> _YOUR OBJECTIVE_
Could you please return each line of the data that has the word "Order"?

————————

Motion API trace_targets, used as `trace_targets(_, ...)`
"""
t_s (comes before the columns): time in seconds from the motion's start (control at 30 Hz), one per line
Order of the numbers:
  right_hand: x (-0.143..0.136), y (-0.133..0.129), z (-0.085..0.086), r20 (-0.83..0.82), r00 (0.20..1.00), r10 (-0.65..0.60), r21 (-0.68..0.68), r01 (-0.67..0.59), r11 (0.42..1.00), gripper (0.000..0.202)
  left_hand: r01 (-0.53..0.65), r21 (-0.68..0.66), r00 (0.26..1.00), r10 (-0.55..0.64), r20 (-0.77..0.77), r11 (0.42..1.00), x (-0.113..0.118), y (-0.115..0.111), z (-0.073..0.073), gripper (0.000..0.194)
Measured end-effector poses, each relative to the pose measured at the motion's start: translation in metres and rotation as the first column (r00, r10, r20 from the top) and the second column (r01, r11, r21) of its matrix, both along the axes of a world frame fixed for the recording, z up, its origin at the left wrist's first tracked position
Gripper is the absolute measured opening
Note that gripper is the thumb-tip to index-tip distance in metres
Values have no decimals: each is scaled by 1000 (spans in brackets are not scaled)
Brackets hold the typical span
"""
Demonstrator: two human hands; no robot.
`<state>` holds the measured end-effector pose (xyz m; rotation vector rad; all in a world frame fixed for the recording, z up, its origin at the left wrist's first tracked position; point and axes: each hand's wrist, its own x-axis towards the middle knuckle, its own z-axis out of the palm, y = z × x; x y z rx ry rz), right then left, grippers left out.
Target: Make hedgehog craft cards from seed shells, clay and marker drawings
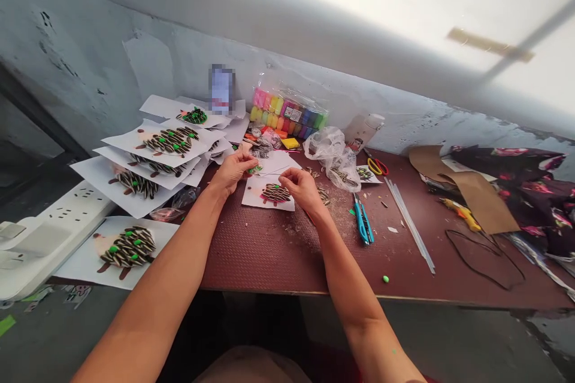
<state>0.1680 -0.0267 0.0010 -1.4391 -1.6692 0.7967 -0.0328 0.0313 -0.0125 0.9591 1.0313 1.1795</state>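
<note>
On the brown tabletop, a white card with a striped seed shape lies between both hands. The left hand pinches its grip on a small green bead just above the card. The right hand rests fingertips pressed together at the card's right edge. Blue cutters lie nearby.

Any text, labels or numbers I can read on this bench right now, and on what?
None can be read.
Label on the pack of coloured clay: print too small.
White bottle by the wall: marking too small.
Upright item behind the paper sheets: blurred out.
</note>
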Motion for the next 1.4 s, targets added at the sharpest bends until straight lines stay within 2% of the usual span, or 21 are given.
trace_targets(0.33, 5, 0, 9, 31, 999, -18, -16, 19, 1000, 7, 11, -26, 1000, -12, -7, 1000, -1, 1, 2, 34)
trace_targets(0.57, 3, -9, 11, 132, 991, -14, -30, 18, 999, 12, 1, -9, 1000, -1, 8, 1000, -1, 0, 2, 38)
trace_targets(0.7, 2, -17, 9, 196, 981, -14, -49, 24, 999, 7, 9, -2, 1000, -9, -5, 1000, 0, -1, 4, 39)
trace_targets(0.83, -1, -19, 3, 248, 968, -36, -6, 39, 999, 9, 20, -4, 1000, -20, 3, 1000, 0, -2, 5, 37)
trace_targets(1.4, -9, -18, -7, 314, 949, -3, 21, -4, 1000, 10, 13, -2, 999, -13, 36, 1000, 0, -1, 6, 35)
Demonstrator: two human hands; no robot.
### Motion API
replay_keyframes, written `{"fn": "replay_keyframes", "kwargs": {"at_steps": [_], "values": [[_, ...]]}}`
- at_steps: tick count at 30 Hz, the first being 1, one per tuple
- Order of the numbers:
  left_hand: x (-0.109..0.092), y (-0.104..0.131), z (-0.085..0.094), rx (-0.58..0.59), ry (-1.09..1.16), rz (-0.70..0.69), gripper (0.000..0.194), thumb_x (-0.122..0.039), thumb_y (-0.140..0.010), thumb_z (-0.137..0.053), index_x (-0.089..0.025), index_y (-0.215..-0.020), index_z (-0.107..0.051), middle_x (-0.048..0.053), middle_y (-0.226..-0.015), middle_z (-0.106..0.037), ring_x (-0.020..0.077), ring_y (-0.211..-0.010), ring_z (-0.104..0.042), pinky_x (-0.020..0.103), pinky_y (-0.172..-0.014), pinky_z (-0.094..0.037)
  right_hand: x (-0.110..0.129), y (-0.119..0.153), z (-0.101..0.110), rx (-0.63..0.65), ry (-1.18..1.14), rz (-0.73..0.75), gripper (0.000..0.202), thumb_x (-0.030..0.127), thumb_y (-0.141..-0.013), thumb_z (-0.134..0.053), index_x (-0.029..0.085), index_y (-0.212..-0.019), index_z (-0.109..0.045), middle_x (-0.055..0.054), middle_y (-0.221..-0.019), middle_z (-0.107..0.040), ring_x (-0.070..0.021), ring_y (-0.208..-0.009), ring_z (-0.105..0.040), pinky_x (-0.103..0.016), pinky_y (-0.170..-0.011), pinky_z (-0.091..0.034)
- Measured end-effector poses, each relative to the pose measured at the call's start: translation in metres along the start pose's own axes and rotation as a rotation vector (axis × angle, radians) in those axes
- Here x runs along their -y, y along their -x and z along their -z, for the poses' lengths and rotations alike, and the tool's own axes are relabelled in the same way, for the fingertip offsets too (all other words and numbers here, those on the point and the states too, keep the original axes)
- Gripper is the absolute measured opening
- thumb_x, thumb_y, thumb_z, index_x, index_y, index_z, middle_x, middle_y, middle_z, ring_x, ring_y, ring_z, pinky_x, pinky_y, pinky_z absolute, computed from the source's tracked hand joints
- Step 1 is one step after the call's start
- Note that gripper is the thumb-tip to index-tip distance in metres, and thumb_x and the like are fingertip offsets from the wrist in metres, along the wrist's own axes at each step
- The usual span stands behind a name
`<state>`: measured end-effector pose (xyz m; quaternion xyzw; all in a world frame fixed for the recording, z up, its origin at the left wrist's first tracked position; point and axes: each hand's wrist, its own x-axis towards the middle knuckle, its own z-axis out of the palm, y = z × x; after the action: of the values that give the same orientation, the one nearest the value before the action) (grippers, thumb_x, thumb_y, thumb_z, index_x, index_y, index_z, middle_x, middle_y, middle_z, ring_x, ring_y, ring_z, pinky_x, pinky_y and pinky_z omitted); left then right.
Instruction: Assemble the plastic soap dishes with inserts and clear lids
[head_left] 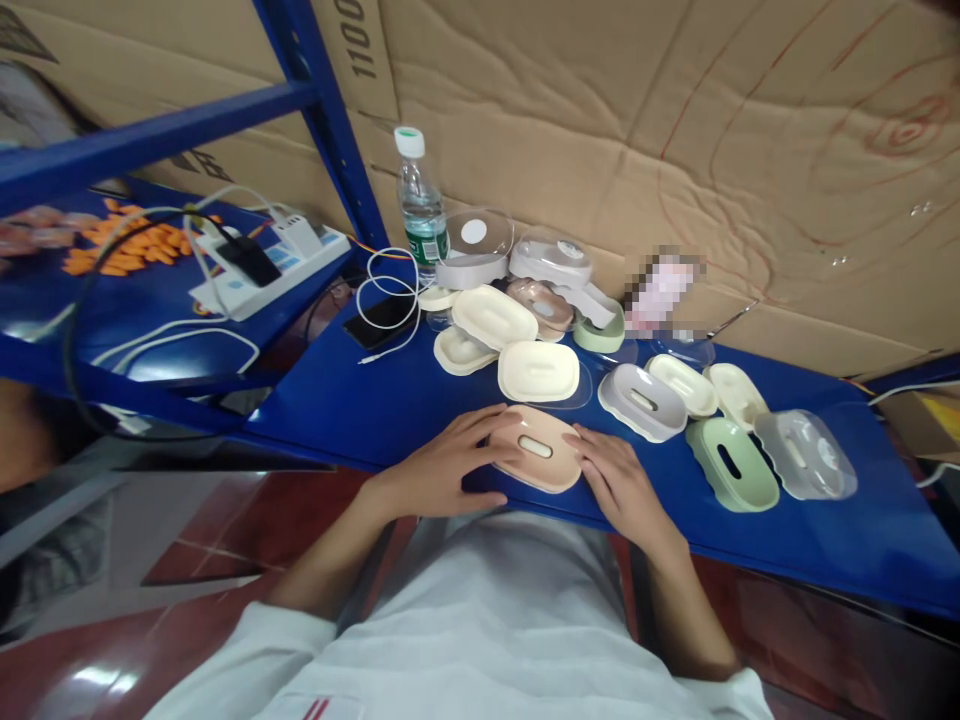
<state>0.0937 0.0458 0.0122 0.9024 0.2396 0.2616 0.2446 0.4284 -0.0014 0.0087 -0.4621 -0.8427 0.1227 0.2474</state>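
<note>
A peach-coloured oval dish (551, 470) with a slot in its middle lies near the front edge of the blue table (330, 400). My left hand (442, 465) rests at its left side, fingers apart, the fingertips touching its rim. At the dish's right end, my right hand (611, 475) touches the rim with its fingertips, fingers stretched out. Just behind the dish sits a cream oval piece (538, 370). To the right lie a grey slotted dish (643, 402) and a green slotted dish (731, 465).
Behind stand a water bottle (422, 210), clear-lidded boxes (551, 258) and stacked cream pieces (495, 317). A black phone (379, 322) with a white cable lies left of them. A clear-covered dish (806, 455) sits far right. A blue frame post (330, 130) rises at the left.
</note>
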Motion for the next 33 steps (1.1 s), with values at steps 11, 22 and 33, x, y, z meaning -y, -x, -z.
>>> {"fn": "replay_keyframes", "kwargs": {"at_steps": [11,22,33], "values": [[0.0,-0.005,0.001,-0.078,0.044,0.018,0.023,-0.034,-0.098,-0.081,-0.029,-0.12,-0.078,0.008,-0.136,-0.069,0.0295,-0.14,-0.053,0.05,-0.119,-0.051,-0.002,-0.014,0.006,-0.112,0.171,-0.004,0.058,0.02,-0.113,-0.04,0.032,-0.169,-0.039,-0.008,-0.161,-0.06,-0.03,-0.153,-0.05,-0.056,-0.122,-0.044],[0.001,-0.007,0.0,-0.081,0.054,0.07,0.032,-0.04,-0.091,-0.087,-0.03,-0.12,-0.078,0.01,-0.127,-0.069,0.0291,-0.129,-0.057,0.049,-0.112,-0.054,0.004,-0.048,-0.006,-0.143,0.403,-0.145,0.038,0.028,-0.108,-0.055,0.025,-0.145,-0.065,-0.014,-0.151,-0.066,-0.0388,-0.137,-0.055,-0.061,-0.111,-0.043],[-0.003,-0.006,0.004,-0.038,0.079,0.112,0.045,-0.038,-0.092,-0.085,-0.029,-0.134,-0.071,0.01,-0.135,-0.068,0.0312,-0.135,-0.057,0.05,-0.118,-0.052,0.016,-0.062,0.019,-0.365,-0.332,-0.277,0.027,0.051,-0.108,-0.06,0.026,-0.103,-0.067,-0.004,-0.098,-0.079,-0.0235,-0.096,-0.076,-0.041,-0.091,-0.057]]}}
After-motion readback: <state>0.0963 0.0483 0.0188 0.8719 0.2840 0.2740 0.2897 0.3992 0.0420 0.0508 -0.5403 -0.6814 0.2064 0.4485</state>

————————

> _FINAL ANSWER_
Order of the numbers:
- Order of the numbers:

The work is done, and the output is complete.